RECORD EXTRACTS:
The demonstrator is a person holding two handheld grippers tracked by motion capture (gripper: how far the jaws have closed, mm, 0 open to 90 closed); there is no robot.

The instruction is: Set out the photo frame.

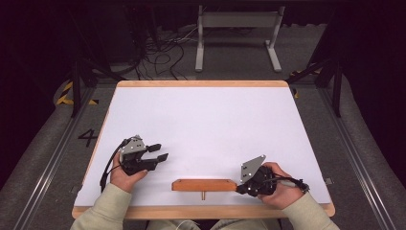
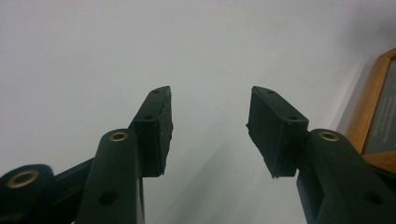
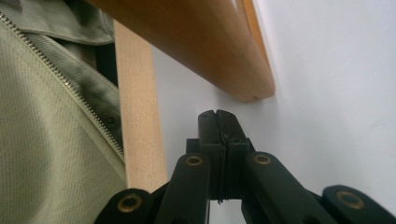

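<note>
A brown wooden block with a small peg under it lies on the white table near the front edge. In the right gripper view the block runs across the top. My right gripper lies at the block's right end with its jaws shut and nothing between them. Its tip sits just short of the block's rounded end. Over at the front left, my left gripper rests in a hand and points right. It stands open over bare white table, holding nothing.
The table's wooden front rim and a person's olive zipped jacket lie close behind the right gripper. A wooden rim strip shows at the right of the left gripper view. Beyond the table stand a grey metal frame and floor cables.
</note>
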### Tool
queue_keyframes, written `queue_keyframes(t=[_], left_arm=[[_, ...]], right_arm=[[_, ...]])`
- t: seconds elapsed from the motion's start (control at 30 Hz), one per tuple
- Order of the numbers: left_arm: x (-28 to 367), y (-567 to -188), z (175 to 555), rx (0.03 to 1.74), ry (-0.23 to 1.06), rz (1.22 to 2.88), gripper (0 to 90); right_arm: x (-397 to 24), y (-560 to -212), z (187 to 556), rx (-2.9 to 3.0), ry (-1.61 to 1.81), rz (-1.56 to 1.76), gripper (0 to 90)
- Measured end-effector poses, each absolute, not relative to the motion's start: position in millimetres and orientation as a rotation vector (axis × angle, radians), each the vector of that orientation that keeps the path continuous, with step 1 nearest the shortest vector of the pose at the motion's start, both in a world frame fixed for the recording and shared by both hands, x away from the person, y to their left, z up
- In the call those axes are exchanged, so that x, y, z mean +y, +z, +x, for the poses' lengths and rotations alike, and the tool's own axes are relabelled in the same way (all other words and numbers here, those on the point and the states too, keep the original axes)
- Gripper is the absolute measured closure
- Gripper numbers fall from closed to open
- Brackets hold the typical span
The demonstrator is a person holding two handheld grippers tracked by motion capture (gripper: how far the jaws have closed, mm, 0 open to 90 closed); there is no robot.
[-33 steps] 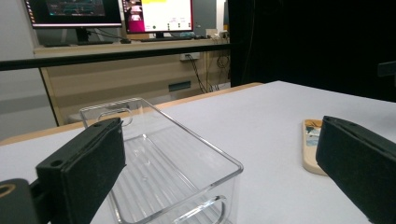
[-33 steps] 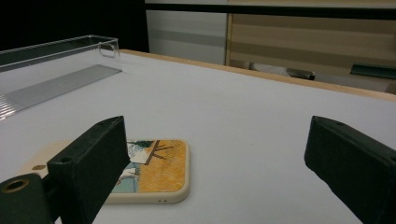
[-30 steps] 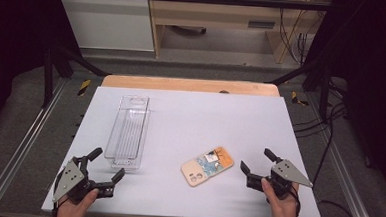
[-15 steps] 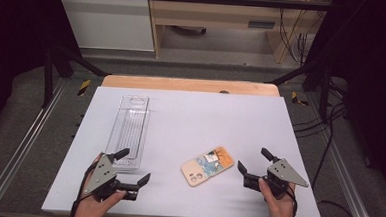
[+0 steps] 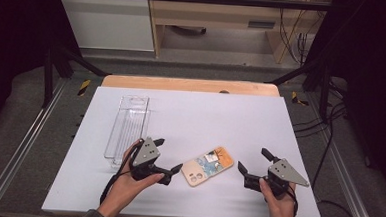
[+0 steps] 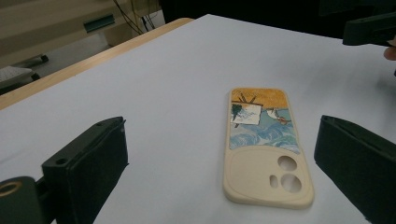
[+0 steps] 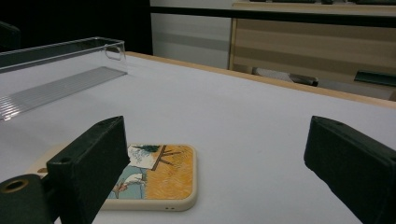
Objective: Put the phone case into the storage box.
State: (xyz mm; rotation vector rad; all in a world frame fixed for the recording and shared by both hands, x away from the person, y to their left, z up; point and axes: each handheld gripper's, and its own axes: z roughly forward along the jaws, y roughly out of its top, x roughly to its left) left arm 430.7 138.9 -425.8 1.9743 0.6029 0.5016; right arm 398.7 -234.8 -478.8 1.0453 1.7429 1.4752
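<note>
Cream-coloured and rubbery at its rim, the flat phone case with a painted blue-and-orange back (image 5: 207,166) lies face down on the white worktop (image 5: 205,119), near the front edge and about midway between its side edges. The left gripper (image 5: 168,156) sits just beside the case's camera-hole end with its jaws spread wide and nothing between them; the right gripper (image 5: 254,161) waits near the orange end, its jaws likewise apart and empty. To take the case cleanly, the left gripper should probably straddle its narrow width, lower one jaw along each long edge until both reach the worktop, then close squarely so the thin case does not skid. A clear plastic oblong tray (image 5: 128,126) stands toward the left edge, apart from the case. Nothing blocks the approach.
</note>
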Motion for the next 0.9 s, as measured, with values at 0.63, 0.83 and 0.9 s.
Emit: queue_keyframes(t=[0.63, 0.83, 0.9], left_arm=[[114, -420, 454, 0.593, 0.396, 2.096, 2.5], [105, -431, 459, 0.592, 0.349, 2.147, 2.6], [103, -434, 461, 0.598, 0.337, 2.158, 2.6]], right_arm=[[-237, -480, 399, 1.737, 1.486, 1.061, 4.6], [-239, -481, 399, 1.73, 1.49, 1.077, 4.5], [-239, -482, 399, 1.73, 1.492, 1.081, 4.5]])
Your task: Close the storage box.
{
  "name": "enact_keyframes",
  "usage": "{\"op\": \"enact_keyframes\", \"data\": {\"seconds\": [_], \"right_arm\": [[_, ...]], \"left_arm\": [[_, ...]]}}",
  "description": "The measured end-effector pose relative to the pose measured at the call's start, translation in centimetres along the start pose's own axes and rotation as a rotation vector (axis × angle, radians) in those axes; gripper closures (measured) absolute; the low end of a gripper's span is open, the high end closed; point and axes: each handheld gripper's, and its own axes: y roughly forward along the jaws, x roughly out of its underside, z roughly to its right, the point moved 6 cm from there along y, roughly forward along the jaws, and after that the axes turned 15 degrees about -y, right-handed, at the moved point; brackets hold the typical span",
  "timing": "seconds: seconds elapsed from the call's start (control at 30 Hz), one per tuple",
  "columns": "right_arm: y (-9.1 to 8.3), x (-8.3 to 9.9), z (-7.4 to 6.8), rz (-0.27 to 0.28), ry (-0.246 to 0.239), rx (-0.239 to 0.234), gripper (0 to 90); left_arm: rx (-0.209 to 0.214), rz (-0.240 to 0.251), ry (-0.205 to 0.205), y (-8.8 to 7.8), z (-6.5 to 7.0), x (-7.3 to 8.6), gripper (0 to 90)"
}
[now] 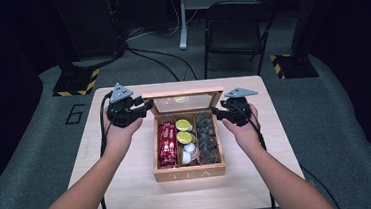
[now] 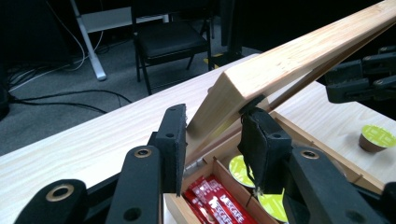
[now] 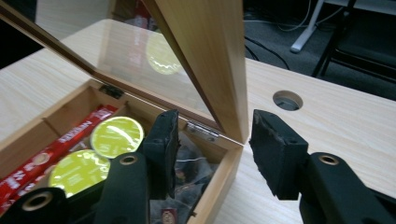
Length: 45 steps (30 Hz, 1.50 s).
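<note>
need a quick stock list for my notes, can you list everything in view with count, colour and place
tea box: one, light wood, table centre
lid: one, wood frame with glass pane, raised at the box's far edge
sachets: several, red, left compartment
capsules: a few lime-topped and white, middle compartment
tea bags: a dark heap, right compartment
table: one, pale wood
chair: one, black, beyond the table
left gripper: black, shut on the lid's left end
right gripper: black, open astride the lid's right end
forearms: two, bare, entering from the bottom
</note>
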Motion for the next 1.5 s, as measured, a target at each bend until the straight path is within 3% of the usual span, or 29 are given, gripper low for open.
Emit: {"op": "enact_keyframes", "data": {"seconds": [0.27,0.37,0.77,1.03,1.3,1.5], "right_arm": [[-2.0,-0.5,-1.3,0.047,-0.036,-0.015,50.3],[-2.7,-0.3,-1.7,0.056,-0.026,-0.025,49.5],[-5.2,0.5,-2.5,0.105,0.020,-0.065,47.6],[-6.4,1.4,-3.6,0.099,-0.040,-0.071,47.6],[-7.3,1.8,-4.6,0.121,-0.040,-0.095,47.4],[-7.6,2.2,-5.1,0.115,-0.072,-0.099,46.8]], "left_arm": [[0.018,-0.002,0.009,-0.7,0.3,1.4,60.1],[0.027,0.000,0.002,-0.9,0.5,2.0,59.3],[0.045,-0.022,0.035,-1.7,0.9,4.3,57.5],[0.055,-0.028,0.031,-2.0,1.1,5.6,56.5],[0.078,-0.040,0.008,-2.2,1.2,7.1,56.3],[0.079,-0.042,0.026,-2.4,1.2,8.3,55.8]]}}
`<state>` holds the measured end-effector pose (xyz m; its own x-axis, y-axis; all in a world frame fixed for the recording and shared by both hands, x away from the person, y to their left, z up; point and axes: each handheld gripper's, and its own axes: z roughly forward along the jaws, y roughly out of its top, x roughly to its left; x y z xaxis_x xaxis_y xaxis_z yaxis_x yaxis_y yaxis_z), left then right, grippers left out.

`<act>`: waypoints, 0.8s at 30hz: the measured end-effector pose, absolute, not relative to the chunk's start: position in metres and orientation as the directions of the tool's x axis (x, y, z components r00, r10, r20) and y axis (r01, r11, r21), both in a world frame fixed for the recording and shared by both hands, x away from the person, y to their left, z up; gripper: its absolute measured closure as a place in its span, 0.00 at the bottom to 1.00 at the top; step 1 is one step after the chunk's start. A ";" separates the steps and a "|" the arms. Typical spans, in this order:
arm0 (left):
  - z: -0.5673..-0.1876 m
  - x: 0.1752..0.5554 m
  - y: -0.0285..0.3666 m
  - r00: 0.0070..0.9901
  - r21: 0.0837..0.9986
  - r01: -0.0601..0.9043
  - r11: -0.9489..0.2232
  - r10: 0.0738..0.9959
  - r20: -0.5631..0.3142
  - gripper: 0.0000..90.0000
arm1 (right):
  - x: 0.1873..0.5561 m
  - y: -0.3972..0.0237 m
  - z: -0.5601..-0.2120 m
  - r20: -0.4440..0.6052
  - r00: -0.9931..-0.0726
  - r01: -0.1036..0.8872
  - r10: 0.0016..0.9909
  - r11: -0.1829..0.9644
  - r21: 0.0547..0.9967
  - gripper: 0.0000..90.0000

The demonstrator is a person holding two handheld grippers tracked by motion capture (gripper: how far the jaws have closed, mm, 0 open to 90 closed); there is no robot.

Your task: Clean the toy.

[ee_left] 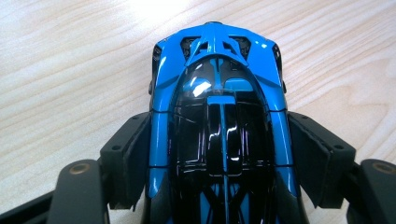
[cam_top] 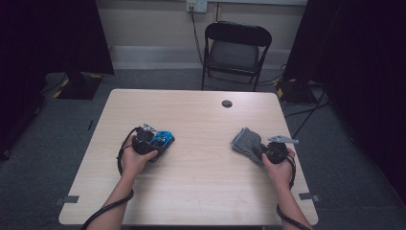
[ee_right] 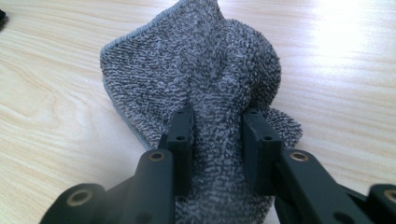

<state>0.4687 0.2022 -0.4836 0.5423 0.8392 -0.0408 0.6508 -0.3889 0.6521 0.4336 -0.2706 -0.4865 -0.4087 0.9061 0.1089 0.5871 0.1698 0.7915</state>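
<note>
Forearms come in over the near edge of the desk (cam_top: 201, 191), each hand carrying a pair of black tongs with a cable trailing back off the desk. On the left side, the left gripper (cam_top: 154, 140) is clamped across a blue and black toy sports car (cam_top: 162, 139); in the left gripper view its two pads (ee_left: 127, 156) press flat against the car's (ee_left: 219, 121) blue flanks at about mid-body, with the black glossy canopy rising between them and the car's far end pointing away over the wood grain. The car sits on the desk surface, roughly midway between the near and far edges.

Near the right edge, the right gripper (cam_top: 265, 151) has a grey terry cloth (cam_top: 246, 141) between its jaws (a bunched ridge of it, seen in the right gripper view). There the pads (ee_right: 182, 135) stand close on either side of the raised fold of the cloth (ee_right: 196, 70), touching it and pinching it only loosely. The rest of the cloth lies crumpled on the desk beyond the jaws.
</note>
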 end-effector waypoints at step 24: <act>-0.485 0.467 0.208 0.559 0.661 0.645 -0.383 0.827 -0.065 0.29 | 0.433 -0.269 -0.486 0.090 -0.415 0.590 0.905 0.192 0.785 0.63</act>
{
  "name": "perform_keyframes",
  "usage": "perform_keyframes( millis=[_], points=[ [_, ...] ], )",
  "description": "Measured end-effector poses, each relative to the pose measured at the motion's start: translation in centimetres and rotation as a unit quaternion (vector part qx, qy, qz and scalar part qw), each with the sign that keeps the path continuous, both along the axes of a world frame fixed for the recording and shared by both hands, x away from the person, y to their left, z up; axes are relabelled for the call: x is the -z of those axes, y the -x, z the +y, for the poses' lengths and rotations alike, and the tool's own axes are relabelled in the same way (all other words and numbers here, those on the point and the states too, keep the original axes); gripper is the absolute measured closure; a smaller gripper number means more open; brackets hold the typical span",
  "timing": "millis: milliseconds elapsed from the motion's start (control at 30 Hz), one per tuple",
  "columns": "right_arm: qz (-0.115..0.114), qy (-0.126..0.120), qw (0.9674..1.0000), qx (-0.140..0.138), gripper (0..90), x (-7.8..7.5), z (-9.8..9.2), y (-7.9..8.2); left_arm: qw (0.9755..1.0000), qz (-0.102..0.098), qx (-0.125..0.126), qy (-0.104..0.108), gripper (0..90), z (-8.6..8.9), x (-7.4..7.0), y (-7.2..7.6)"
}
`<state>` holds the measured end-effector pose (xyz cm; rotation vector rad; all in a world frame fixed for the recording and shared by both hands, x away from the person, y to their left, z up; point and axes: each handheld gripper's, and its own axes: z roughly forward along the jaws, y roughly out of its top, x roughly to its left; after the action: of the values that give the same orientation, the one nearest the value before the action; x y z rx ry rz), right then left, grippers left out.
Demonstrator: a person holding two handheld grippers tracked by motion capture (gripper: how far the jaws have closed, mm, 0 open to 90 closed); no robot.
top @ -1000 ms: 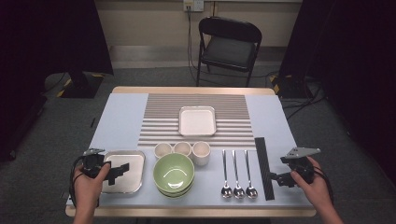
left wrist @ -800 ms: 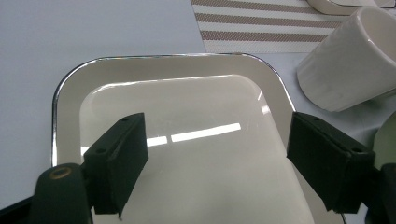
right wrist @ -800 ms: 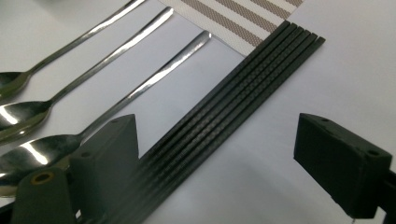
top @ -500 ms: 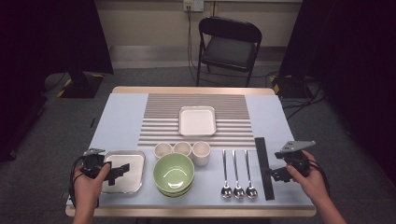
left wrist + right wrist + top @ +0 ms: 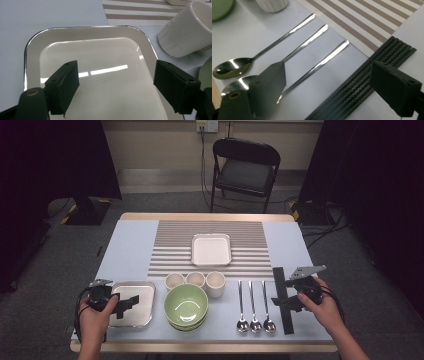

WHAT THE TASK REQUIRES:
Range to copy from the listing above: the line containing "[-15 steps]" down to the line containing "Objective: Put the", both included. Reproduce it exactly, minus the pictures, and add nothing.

TASK RESPONSE:
[-15 steps] 
[+0 steps] 
[+0 steps] 
[+0 steps] 
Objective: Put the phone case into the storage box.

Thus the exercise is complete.